From the entries that follow, copy each line containing the word "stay".

======== Information supplied ========

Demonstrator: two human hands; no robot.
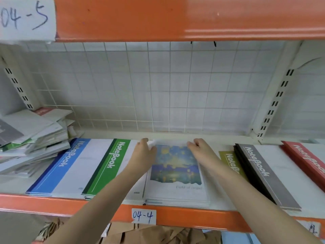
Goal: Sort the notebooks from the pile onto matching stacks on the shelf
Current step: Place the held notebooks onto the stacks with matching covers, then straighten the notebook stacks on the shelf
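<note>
A white notebook with a blue-and-yellow painted picture (175, 166) lies on top of a matching stack in the middle of the shelf (175, 216). My left hand (145, 154) grips its far left corner and my right hand (202, 149) grips its far right corner. Left of it lie a green-spined notebook stack (109, 166) and a blue-spined stack (66, 164). To the right are an olive-spined notebook (230, 161), a grey-and-black stack (263, 173) and a red-spined stack (306, 159). The untidy pile (31, 138) sits at the far left.
A white wire grid (158, 85) backs the shelf. An orange beam (175, 18) of the shelf above hangs overhead, with a label "04-5". The shelf's front edge carries a label "04-4" (143, 216). Brown paper items (158, 235) lie on the level below.
</note>
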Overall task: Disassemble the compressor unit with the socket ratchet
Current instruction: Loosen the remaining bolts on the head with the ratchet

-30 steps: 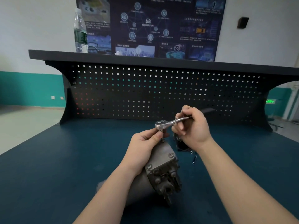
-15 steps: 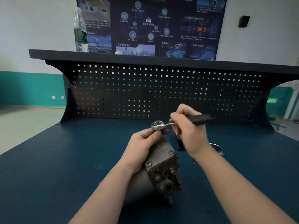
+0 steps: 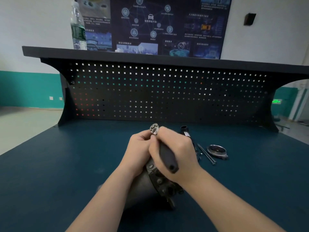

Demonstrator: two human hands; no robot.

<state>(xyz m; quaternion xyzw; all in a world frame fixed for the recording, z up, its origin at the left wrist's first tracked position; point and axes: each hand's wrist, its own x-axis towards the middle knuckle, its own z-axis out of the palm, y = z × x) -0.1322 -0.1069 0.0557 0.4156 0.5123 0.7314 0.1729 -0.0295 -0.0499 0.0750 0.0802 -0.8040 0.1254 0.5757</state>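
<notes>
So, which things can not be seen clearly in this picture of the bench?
- Head view: the socket and bolt under the ratchet head, hidden by the left hand and right hand.
- Top of the compressor, covered by both hands.
- Small black parts beside the long bolts: too small.

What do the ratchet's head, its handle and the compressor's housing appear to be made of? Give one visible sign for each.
Ratchet head: polished, likely chromed steel; it is bright and mirror-like.
Ratchet handle: matte black, probably rubber or plastic; no glint where the right hand grips it.
Compressor housing: dull grey, seemingly cast metal; rough and unpolished beneath the left hand.
</notes>
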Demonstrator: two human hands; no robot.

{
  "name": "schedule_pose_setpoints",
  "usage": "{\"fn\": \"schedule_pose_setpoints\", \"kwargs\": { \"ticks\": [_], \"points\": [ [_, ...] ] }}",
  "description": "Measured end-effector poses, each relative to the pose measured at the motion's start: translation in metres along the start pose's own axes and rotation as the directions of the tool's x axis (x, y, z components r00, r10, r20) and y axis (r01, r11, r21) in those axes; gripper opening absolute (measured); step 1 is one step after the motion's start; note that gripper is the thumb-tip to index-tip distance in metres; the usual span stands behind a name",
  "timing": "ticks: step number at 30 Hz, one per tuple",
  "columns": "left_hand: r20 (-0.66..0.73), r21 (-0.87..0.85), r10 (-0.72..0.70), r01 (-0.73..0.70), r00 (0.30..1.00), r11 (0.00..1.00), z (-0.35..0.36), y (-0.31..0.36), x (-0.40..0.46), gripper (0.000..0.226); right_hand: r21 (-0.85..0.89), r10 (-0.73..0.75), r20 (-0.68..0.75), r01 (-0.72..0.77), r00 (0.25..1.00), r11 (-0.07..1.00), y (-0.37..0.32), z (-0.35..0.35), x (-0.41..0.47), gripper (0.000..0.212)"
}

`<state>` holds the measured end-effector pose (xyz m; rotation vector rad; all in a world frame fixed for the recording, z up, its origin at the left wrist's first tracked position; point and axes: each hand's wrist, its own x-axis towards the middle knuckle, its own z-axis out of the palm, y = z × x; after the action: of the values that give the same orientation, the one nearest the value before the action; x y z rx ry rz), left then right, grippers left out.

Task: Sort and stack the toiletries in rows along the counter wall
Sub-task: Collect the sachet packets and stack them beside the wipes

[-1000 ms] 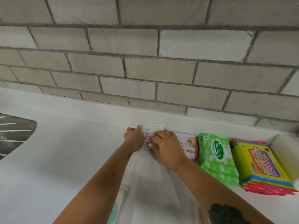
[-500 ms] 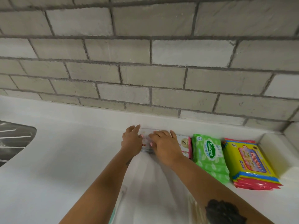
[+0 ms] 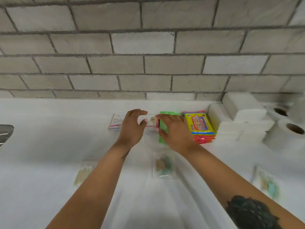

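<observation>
Head view looks down at a white and pink flat pack of wipes [image 3: 151, 121] lying on the white desk [image 3: 49, 146] against the low white upstand under the grey brick wall [image 3: 148, 63]. Both hands frame this pack: the left hand [image 3: 132, 128] rests at its left end with fingers curved loosely over the top edge, and the right hand [image 3: 173, 131] sits at its right end, thumb and fingers spread apart and touching the pack's side, neither hand closed tight. Just left of the pack, partly behind the left hand, lies a second white and pink pack in clear wrap [image 3: 116, 122]. Just right of it, mostly covered by the right hand, is a green soft pack [image 3: 162, 134]. Right of that again is a stack of yellow, blue and red packs of wipes [image 3: 200, 125], touching the green one. Farther right of the pink pack, stacked white folded tissue bundles [image 3: 242, 118] stand at the wall, and beyond them white toilet paper rolls [image 3: 290, 129] lie with their cores facing up. Nearer the viewer than the pink pack, three small clear sachets are on the desk, blurred: one in the middle [image 3: 163, 164], one to the left [image 3: 84, 172], one to the right [image 3: 267, 182]. Far left of the pack, a metal sink edge [image 3: 5, 131] shows.
</observation>
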<state>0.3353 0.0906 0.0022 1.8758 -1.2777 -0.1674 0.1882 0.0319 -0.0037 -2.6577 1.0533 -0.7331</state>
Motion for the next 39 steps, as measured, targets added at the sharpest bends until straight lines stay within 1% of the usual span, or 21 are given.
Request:
{"fn": "schedule_pose_setpoints", "kwargs": {
  "ticks": [3,6,8,10,14,18,21,24,27,30,32,34,36,39],
  "points": [
    [0.025,-0.037,0.024,-0.023,0.999,0.999,0.012,0.024,-0.022,0.028,0.010,0.050,-0.009,-0.050,0.999,0.999,0.015,-0.023,-0.032,0.044],
    [0.080,-0.086,0.022,-0.015,0.997,0.996,0.026,0.045,-0.048,0.029,0.040,0.111,-0.007,-0.111,0.994,0.993,0.028,-0.041,-0.064,0.044],
    [0.128,-0.065,0.016,-0.007,0.992,0.998,0.037,0.056,-0.063,0.032,0.071,0.148,-0.016,-0.147,0.989,0.987,0.036,-0.053,-0.083,0.044],
    [0.151,-0.052,-0.011,0.019,0.989,0.998,0.048,0.066,-0.079,0.034,0.084,0.178,0.011,-0.178,0.984,0.980,0.043,-0.065,-0.102,0.044],
    [0.201,-0.114,-0.027,0.051,0.979,0.992,0.065,0.089,-0.113,0.038,0.094,0.197,0.028,-0.199,0.980,0.975,0.058,-0.084,-0.136,0.044],
    [0.307,-0.074,-0.028,0.053,0.951,0.996,0.083,0.107,-0.141,0.041,0.143,0.222,0.032,-0.224,0.975,0.964,0.066,-0.096,-0.162,0.042],
    [0.424,-0.026,-0.028,0.042,0.905,0.999,0.096,0.119,-0.159,0.039,0.161,0.232,0.038,-0.235,0.972,0.959,0.072,-0.104,-0.175,0.040],
    [0.573,0.070,-0.021,-0.023,0.820,0.997,0.109,0.132,-0.180,0.037,0.169,0.245,0.043,-0.249,0.969,0.954,0.078,-0.110,-0.186,0.040],
    [0.677,0.175,-0.040,-0.108,0.735,0.979,0.123,0.144,-0.199,0.053,0.166,0.252,0.046,-0.257,0.966,0.952,0.084,-0.115,-0.196,0.041],
    [0.746,0.285,-0.088,-0.197,0.660,0.938,0.134,0.152,-0.213,0.071,0.159,0.257,0.046,-0.261,0.965,0.952,0.089,-0.119,-0.202,0.042],
    [0.755,0.329,-0.092,-0.253,0.649,0.910,0.139,0.156,-0.219,0.077,0.164,0.255,0.047,-0.259,0.966,0.952,0.091,-0.120,-0.206,0.042],
    [0.752,0.352,-0.106,-0.260,0.650,0.899,0.143,0.158,-0.222,0.081,0.171,0.258,0.047,-0.262,0.965,0.950,0.093,-0.122,-0.208,0.042],
    [0.753,0.366,-0.141,-0.232,0.643,0.901,0.145,0.158,-0.221,0.083,0.175,0.264,0.047,-0.269,0.963,0.947,0.095,-0.123,-0.210,0.042],
    [0.755,0.354,-0.185,-0.153,0.629,0.923,0.146,0.157,-0.218,0.079,0.182,0.270,0.055,-0.276,0.961,0.944,0.099,-0.124,-0.212,0.042]
  ]
}}
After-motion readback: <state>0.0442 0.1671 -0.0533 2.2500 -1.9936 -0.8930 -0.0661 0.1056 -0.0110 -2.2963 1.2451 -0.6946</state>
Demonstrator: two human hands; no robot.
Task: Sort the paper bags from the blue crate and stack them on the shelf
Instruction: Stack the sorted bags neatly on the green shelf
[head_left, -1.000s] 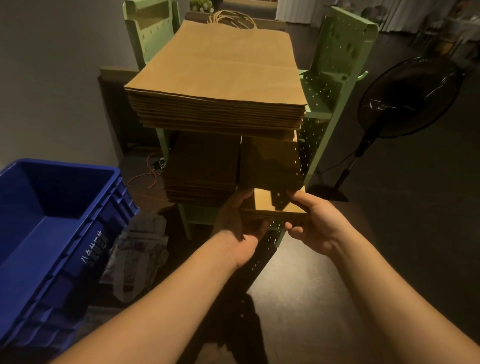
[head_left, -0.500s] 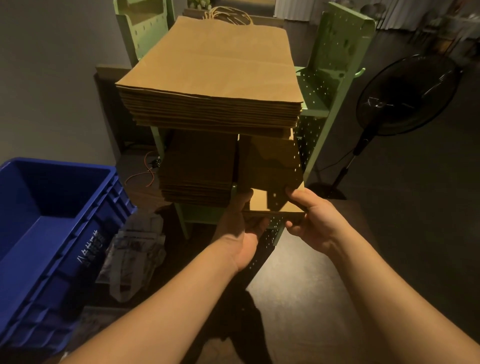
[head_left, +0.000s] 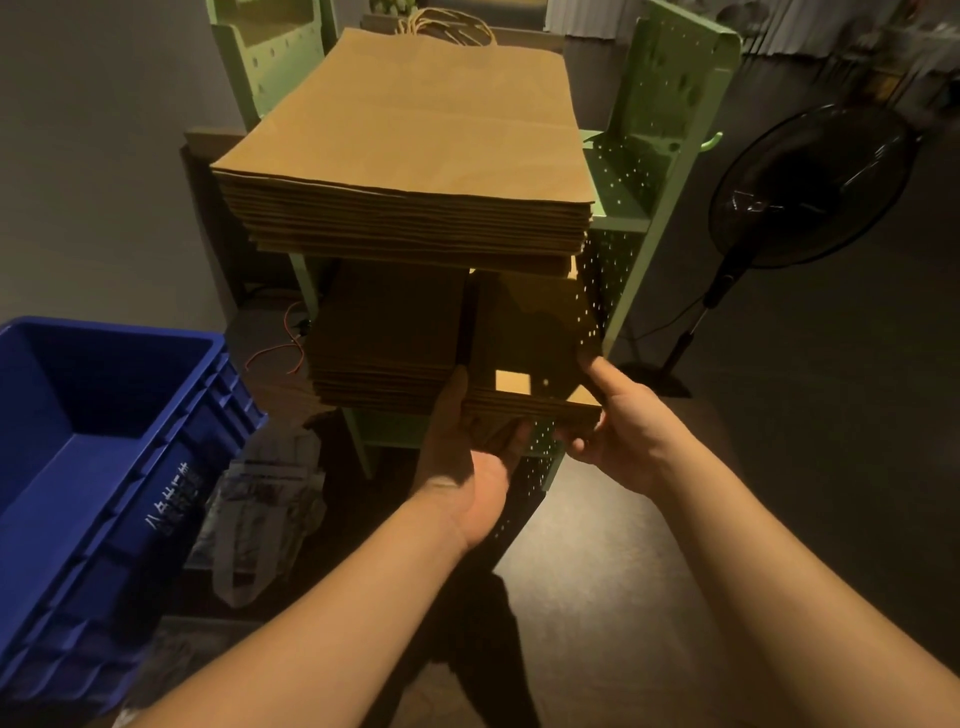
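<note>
I'm seeing both hands gripping the small bag stack (head_left: 524, 364) on the lower tier of the green shelf (head_left: 670, 119): left hand (head_left: 462, 441) holding its front-left corner, right hand (head_left: 618, 431) pinching the front-right, thumb on top. Since half a second ago the stack is sitting slightly further in. Forearms are reaching forward. Blue crate (head_left: 93, 447) is sitting left.

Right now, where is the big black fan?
In the head view the fan stands on the floor at the right, just beyond the green shelf that holds the paper bags.
</note>
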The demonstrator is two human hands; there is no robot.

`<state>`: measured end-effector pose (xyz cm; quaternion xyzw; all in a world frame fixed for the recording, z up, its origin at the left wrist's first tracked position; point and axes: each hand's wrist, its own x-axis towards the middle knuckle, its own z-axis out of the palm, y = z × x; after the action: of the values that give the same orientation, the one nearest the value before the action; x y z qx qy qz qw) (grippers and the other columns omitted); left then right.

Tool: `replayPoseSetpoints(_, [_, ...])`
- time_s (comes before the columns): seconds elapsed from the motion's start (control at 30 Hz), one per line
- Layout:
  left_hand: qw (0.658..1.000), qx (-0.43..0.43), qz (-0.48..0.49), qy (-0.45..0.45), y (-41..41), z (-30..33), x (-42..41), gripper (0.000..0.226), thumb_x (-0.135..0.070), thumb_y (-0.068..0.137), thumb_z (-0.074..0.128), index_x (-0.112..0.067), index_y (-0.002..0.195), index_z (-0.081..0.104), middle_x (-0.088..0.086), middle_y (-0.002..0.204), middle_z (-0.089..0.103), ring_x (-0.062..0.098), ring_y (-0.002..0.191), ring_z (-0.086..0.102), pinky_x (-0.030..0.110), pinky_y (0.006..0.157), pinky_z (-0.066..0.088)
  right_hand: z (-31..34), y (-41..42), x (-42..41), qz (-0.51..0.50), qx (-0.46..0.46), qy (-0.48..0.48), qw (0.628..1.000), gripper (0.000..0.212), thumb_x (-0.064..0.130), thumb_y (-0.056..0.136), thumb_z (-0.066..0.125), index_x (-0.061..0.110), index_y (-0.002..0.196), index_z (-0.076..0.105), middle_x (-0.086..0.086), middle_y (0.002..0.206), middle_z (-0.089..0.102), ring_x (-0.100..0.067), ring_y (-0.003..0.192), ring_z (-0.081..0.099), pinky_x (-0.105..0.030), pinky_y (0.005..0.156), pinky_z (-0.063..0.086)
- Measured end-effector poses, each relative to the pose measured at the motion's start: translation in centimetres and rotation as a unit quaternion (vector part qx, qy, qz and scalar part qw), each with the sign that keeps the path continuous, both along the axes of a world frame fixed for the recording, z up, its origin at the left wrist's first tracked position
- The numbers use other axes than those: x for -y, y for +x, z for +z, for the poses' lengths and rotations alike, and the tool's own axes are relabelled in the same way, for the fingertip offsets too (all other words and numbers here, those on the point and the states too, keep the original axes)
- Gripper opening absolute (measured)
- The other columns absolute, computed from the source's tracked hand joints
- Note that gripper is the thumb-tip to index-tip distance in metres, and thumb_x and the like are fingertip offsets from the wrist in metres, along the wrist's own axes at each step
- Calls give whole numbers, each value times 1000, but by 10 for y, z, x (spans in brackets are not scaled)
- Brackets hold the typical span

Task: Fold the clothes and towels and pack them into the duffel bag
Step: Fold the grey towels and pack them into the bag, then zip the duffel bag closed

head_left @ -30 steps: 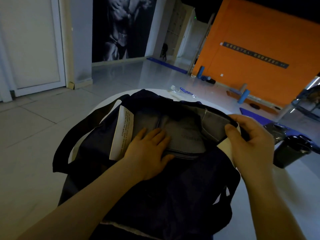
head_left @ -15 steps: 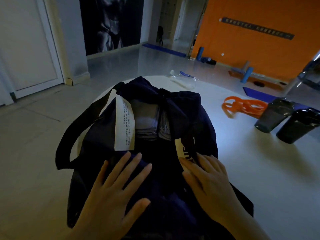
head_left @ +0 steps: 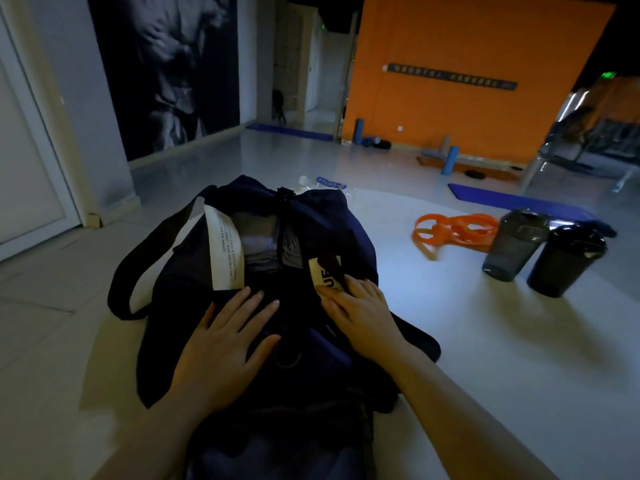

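Duffel bag point(head_left: 311, 220), dark navy, centre of frame on white round table point(head_left: 485, 341), mouth partly open, grey folded clothes point(head_left: 263, 244) visible inside; left hand point(head_left: 221, 344) and right hand point(head_left: 360, 313) flat on bag top, fingers straight, hands apart; orange bands point(head_left: 453, 226) and two dark shaker bottles point(head_left: 540, 251) at right of frame

Dark duffel bag point(head_left: 270, 306) is seen mid-frame on white table point(head_left: 485, 341), top open, grey folded cloth point(head_left: 263, 244) visible inside. Left hand point(head_left: 221, 344) and right hand point(head_left: 360, 313) are laid flat on the bag. Orange bands point(head_left: 453, 228) and two dark cups point(head_left: 543, 254) are seen at right.
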<state>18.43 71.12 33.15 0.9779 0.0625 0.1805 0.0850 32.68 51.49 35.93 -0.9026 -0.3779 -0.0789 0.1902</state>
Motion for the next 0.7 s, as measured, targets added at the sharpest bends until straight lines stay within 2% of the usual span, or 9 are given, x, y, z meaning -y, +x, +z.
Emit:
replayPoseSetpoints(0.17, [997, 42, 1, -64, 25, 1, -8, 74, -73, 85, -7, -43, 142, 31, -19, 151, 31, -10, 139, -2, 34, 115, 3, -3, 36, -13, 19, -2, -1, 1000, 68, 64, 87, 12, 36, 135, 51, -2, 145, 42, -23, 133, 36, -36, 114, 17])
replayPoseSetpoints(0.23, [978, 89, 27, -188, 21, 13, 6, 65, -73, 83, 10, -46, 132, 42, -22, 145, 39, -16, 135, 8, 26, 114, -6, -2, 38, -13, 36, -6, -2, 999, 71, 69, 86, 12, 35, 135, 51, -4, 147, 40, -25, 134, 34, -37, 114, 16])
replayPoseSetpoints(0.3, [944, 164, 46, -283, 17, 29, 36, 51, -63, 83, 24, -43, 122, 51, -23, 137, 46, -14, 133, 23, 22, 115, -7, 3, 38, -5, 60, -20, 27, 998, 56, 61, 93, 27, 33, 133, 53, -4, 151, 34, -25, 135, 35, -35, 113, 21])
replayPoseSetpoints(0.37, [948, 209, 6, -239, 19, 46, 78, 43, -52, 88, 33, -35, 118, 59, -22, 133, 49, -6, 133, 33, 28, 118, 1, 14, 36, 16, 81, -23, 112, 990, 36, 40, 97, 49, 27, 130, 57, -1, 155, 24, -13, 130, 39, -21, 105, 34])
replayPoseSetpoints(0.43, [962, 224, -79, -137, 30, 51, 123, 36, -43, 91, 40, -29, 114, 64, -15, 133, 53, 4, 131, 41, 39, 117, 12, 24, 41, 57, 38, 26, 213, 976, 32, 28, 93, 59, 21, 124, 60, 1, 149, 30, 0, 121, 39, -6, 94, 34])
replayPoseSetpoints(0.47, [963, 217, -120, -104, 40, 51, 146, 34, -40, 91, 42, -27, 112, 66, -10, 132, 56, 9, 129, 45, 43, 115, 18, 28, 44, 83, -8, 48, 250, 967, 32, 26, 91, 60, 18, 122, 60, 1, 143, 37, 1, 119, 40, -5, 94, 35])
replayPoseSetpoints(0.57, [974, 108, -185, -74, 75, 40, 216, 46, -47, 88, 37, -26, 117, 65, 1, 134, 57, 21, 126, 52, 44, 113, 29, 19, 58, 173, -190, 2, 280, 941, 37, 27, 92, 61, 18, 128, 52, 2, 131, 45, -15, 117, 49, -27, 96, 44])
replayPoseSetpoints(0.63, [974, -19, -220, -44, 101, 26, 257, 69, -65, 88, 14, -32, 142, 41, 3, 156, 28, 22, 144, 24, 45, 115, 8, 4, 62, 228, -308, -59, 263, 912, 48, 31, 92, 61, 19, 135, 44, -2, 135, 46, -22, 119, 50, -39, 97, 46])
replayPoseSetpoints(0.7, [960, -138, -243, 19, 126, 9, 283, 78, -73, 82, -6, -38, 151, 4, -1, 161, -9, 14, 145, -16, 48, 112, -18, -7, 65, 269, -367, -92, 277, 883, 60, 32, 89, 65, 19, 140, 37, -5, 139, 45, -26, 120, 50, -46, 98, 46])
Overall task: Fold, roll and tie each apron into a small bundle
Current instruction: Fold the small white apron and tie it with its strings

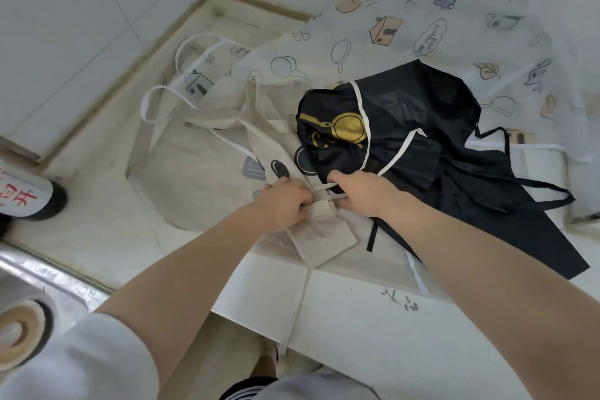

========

Response below
Motion for the next 39 steps, as measured, targets added at the sharpest bends until straight lines stay within 1% of the usual span, or 21 are given.
Motion for the next 0.7 s, as measured, targets added at the sharpest bends until straight lines stay within 2% of the usual span, or 9 are given, x, y, z meaning -y, +x, +z.

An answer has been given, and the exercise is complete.